Journal of Biomolecular Structure and Dynamics ( IF 2.7 ) Pub Date : 2023-09-10 , DOI: 10.1080/07391102.2023.2255271 Lokesh Ravi 1 , Ajith Kumar K 2 , Shree Kumari G R 3 , Harsha S 4 , Jabin B Sam Raj 4 , Likitha R 4 , Prawin Chinnaiyan 4 , David Jonnes K C 4 , Megha J K 4 , Dhanush Sudhakara 4 , Musaib Shafi Dar 4 , Yashaswini D M 4 , Sathvik G 4
Abstract
Multi-target inhibitors are currently trending in the pharmaceutical research, as they possess increased efficacy and reduced toxicity. In this study multi-target inhibitors for breast cancer are explored from a curated list of natural products, i.e. 4,670 phytochemicals belonging to 360 medicinal plants. In-silico screening of phytochemicals using SeeSAR and AutoDock Vina resulted in identification of Stearyl Palmitate as a potential drug molecule that inhibits three drug targets, i.e. HER-2, MEK-1 and PARP-1 proteins. Molecular Dynamics Simulation for 100 ns each for these three protein-ligand complexes using Desmond, Maestro platform also confirmed the prediction of multi-target inhibition by Stearyl Palmitate. Further in-vitro MTT assay demonstrated that Stearyl Palmitate has a significant IC50 value of 40 µM against MCF-7 cells and >1000 µM against L929 cells. This confirmed that Stearyl Palmitate is having selective cytotoxicity towards breast cancer cells in comparison to non-cancerous cells. Fluorescence staining and flow cytometry analysis confirmed that, Stearyl Palmitate is inducing apoptosis in MCF-7 cells at IC50 concentration. Finally, in-vivo efficacy and toxicity studies were performed using zebrafishes (Danio rerio). It was observed that the fishes treated with IC50 concentration of Stearyl Palmitate demonstrated 2x folds reduction in tumour size, while double dose resulted in 4x folds reduction in tumour size. Stearyl Palmitate did not demonstrate any toxicity or side effects in the zebrafishes. It is concluded that, Stearyl Palmitate, a phytochemical reported to be present in Althea officinalis is a potential anti-breast cancer agent, with ability to inhibit multiple targets such as HER-2, MEK-1 and PARP-2 proteins.

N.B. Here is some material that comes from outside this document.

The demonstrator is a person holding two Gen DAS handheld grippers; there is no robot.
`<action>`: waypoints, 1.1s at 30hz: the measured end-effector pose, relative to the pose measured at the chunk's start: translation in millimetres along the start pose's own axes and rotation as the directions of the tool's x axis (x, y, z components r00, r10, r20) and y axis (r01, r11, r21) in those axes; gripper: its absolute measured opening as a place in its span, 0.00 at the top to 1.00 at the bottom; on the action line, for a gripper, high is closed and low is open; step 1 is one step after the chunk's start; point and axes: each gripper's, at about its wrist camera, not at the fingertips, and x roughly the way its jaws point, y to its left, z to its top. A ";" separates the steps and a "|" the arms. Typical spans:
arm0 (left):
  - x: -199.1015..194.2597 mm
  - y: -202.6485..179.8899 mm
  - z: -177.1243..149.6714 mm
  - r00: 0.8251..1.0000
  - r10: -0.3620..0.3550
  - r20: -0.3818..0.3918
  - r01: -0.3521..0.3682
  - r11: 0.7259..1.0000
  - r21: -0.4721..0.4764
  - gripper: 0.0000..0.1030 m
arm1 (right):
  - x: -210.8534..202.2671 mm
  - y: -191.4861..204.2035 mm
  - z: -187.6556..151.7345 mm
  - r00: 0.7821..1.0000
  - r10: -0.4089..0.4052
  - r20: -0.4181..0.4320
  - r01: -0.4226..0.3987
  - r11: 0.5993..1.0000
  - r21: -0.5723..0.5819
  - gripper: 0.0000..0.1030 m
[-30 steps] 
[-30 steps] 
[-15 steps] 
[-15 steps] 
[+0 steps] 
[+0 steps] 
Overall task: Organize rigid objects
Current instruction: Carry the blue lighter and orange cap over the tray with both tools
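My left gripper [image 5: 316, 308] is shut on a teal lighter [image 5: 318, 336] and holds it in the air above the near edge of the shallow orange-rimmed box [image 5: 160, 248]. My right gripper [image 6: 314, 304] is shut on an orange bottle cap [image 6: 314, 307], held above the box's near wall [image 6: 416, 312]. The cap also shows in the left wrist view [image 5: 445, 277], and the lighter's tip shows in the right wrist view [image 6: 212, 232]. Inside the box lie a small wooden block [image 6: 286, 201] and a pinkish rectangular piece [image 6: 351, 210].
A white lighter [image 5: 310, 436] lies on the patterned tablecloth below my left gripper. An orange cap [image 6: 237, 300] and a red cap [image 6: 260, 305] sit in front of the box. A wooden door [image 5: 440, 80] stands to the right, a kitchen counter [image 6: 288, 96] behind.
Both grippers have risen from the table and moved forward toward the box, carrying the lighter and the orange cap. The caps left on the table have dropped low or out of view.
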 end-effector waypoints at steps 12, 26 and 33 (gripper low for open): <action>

Communicated by Ramaswamy H. Sarma
中文翻译:
棕榈酸硬脂酸酯是一种针对乳腺癌的多靶点抑制剂:计算机模拟、体外和体内方法
摘要
多靶点抑制剂目前是药物研究的趋势,因为它们具有更高的功效和更低的毒性。在这项研究中,从一系列天然产物(即属于 360 种药用植物的 4,670 种植物化学物质)中探索乳腺癌的多靶点抑制剂。使用 SeeSAR 和 AutoDock Vina 对植物化学物质进行计算机筛选,结果发现硬脂酰棕榈酸酯是一种潜在的药物分子,可抑制三种药物靶标,即 HER-2、MEK-1 和 PARP-1 蛋白。使用 Desmond、Maestro 平台对这三种蛋白质-配体复合物进行 100 ns 的分子动力学模拟,也证实了硬脂酰棕榈酸酯多靶点抑制的预测。进一步的体外 MTT 测定表明,硬脂酰棕榈酸酯对 MCF-7 细胞具有 40 µM 的显着 IC 50值,对 L929 细胞具有 >1000 µM 的 IC 50 值。这证实了与非癌细胞相比,硬脂基棕榈酸酯对乳腺癌细胞具有选择性细胞毒性。荧光染色和流式细胞仪分析证实,硬脂酰棕榈酸酯在IC 50浓度下可诱导MCF-7细胞凋亡。最后,使用斑马鱼( Danio rerio )进行体内功效和毒性研究。据观察,用IC 50浓度的棕榈酸硬脂酯处理的鱼表现出肿瘤大小减少了2倍,而双倍剂量导致肿瘤大小减少了4倍。棕榈酸硬脂酯没有在斑马鱼中表现出任何毒性或副作用。结论是,硬脂酰棕榈酸酯(据报道存在于木槿花中的一种植物化学物质)是一种潜在的抗乳腺癌药物,能够抑制多种靶标,例如 HER-2、MEK-1 和 PARP-2 蛋白。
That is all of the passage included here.